- [WORK INSTRUCTIONS]:
From the first line of the listing below, retype each line up to and including the one with "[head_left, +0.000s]"; pictures stay out.

- [DATA SECTION]:
[Start of Attachment]

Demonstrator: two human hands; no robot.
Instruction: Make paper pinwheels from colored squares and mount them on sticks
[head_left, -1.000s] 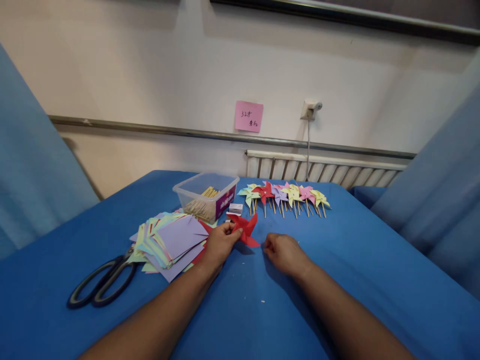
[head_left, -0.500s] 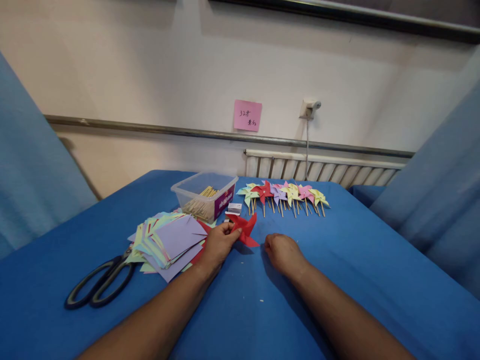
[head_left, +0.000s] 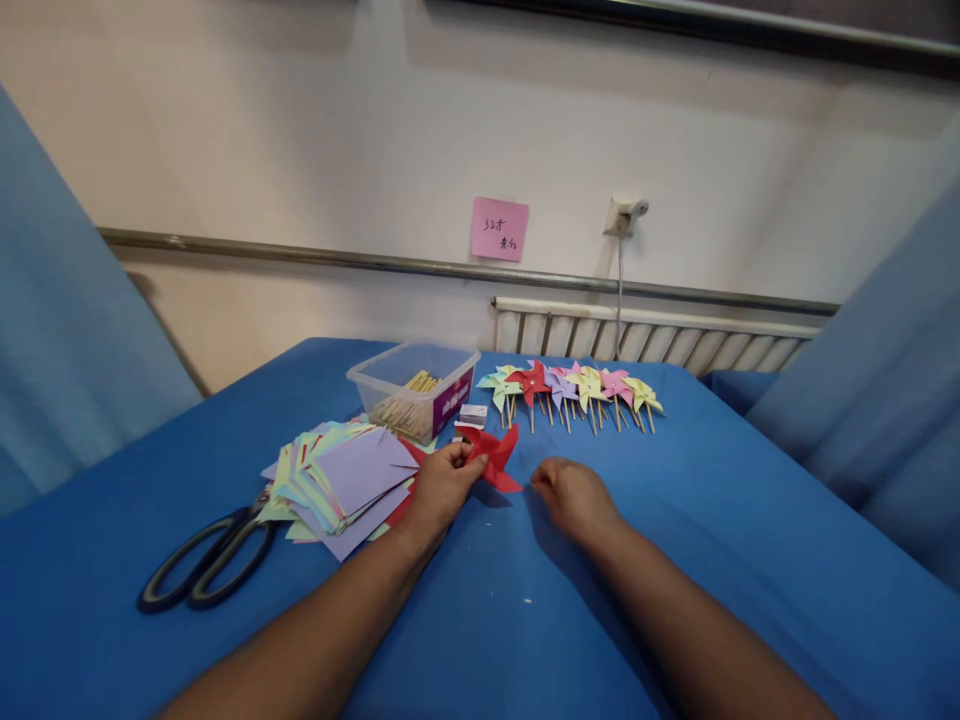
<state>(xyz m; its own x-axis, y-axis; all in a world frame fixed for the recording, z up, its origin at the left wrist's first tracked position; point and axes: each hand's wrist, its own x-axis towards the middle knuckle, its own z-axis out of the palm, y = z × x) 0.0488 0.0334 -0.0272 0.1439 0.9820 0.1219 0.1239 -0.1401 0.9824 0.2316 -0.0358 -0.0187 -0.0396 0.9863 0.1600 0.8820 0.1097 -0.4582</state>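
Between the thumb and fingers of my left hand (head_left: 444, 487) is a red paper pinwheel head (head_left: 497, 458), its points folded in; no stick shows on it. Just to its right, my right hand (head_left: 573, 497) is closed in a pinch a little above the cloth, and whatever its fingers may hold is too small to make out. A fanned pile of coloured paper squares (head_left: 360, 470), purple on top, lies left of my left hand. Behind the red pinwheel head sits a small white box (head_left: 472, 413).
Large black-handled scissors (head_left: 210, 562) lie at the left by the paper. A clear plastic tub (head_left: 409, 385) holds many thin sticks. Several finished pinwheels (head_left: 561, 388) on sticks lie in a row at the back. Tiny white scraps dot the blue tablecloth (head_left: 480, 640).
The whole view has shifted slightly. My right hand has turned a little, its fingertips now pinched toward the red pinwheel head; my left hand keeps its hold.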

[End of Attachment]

- [OUTPUT BELOW]:
Demonstrator: two human hands; no robot.
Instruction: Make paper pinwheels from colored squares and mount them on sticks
[head_left, -1.000s] 
[head_left, -0.500s] 
[head_left, +0.000s] 

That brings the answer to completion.